WHAT IS BEING ASKED: Show each line of the data below in which "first" occurs.

SOURCE MATERIAL:
# # # # # # #
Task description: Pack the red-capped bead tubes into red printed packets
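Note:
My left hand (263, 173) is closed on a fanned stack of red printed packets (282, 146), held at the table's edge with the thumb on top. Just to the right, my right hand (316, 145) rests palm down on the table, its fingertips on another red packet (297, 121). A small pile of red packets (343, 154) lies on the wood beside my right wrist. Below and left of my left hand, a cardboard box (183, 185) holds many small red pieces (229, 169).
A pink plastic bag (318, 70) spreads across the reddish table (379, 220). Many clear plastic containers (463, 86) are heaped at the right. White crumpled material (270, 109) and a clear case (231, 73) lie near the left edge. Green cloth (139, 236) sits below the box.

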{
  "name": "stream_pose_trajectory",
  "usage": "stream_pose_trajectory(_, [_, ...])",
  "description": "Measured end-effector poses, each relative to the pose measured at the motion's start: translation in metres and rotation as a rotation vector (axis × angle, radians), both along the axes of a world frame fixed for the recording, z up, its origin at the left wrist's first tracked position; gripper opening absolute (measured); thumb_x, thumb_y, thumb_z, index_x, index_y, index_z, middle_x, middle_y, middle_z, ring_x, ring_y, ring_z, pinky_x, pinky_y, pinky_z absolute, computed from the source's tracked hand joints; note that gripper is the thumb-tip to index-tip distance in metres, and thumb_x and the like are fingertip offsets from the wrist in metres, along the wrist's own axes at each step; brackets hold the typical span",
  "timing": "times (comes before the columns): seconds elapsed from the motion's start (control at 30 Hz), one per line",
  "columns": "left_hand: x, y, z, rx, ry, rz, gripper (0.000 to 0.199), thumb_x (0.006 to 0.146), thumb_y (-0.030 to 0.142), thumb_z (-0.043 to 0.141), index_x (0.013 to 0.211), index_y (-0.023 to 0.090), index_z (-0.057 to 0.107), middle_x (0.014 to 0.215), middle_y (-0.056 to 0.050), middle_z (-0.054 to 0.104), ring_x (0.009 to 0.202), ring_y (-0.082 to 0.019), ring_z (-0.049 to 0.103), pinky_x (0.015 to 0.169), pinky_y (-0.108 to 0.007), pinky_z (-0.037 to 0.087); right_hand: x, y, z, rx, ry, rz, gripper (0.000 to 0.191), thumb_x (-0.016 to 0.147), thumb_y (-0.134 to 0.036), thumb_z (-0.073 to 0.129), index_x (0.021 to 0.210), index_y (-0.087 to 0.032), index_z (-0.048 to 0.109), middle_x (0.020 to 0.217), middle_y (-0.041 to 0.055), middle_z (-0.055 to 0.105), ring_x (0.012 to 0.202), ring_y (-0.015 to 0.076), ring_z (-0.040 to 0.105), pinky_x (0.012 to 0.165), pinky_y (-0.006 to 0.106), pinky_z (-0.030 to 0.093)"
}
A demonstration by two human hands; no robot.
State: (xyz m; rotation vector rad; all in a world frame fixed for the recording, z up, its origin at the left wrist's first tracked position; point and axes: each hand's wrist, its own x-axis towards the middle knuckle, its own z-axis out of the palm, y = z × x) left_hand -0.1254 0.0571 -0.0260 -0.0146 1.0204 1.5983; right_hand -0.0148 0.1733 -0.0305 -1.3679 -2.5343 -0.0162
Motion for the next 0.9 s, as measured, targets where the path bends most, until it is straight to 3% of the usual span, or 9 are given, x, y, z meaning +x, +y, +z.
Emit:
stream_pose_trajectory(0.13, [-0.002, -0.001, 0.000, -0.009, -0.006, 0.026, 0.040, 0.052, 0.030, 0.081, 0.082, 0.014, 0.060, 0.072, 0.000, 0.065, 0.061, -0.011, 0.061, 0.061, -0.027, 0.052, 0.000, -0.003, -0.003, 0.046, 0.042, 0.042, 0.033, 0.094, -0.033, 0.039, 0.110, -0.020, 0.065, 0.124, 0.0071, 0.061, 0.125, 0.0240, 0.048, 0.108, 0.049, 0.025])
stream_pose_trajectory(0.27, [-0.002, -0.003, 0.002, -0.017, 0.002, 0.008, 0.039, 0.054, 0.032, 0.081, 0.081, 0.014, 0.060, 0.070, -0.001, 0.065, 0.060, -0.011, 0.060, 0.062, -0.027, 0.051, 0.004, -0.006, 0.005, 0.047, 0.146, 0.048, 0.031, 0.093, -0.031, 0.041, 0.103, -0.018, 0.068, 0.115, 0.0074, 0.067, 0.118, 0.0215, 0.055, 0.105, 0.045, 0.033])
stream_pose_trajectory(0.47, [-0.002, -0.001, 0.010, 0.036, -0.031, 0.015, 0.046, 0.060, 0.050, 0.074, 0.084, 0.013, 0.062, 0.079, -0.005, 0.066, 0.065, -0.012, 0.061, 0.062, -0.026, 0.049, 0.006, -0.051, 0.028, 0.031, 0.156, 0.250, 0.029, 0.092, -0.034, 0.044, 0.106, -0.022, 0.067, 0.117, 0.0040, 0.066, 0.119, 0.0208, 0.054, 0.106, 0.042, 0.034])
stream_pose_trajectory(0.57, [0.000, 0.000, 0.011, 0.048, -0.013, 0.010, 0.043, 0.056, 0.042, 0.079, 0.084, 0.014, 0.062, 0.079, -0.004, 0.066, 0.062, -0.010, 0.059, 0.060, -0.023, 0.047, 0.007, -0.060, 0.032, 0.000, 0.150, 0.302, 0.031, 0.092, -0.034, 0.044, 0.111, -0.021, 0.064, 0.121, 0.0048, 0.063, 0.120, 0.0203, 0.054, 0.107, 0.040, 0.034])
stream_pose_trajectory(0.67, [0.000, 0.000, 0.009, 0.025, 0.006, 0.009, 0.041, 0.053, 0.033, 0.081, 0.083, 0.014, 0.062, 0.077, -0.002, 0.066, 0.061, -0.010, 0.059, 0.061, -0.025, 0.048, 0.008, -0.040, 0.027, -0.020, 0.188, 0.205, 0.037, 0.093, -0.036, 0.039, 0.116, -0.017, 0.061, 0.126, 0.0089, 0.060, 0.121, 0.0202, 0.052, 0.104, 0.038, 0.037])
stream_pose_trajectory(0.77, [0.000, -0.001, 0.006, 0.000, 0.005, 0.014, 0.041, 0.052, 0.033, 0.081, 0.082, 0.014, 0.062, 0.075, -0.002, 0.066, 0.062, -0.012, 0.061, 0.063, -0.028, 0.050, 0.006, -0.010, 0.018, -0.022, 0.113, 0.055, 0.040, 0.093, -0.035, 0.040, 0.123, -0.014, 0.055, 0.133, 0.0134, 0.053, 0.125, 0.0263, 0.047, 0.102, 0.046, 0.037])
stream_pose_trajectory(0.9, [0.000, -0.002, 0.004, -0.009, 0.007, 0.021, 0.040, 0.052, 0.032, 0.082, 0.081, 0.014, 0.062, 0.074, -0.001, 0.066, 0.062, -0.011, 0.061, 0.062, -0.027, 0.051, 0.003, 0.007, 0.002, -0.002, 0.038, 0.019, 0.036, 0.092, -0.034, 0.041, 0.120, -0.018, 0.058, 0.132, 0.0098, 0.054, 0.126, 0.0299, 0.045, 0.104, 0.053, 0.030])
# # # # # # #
EXERCISE RESPONSE:
  "description": "Measured end-effector poses, each relative to the pose measured at the motion's start: translation in metres and rotation as a rotation vector (axis × angle, radians), both along the axes of a world frame fixed for the recording, z up, its origin at the left wrist's first tracked position; gripper opening absolute (measured); thumb_x, thumb_y, thumb_z, index_x, index_y, index_z, middle_x, middle_y, middle_z, ring_x, ring_y, ring_z, pinky_x, pinky_y, pinky_z absolute, computed from the source's tracked hand joints; note that gripper is the thumb-tip to index-tip distance in metres, and thumb_x and the like are fingertip offsets from the wrist in metres, along the wrist's own axes at each step; brackets hold the typical span",
State: (xyz m; rotation vector rad; all in a world frame fixed for the recording, z up, its origin at the left wrist's first tracked position; point and axes: each hand's wrist, its own x-axis towards the middle knuckle, its own z-axis out of the palm, y = z × x) left_hand -0.1254 0.0571 -0.0260 -0.0146 1.0204 1.5983; right_hand -0.0148 0.1733 -0.0305 -1.3679 -2.5343 -0.0162

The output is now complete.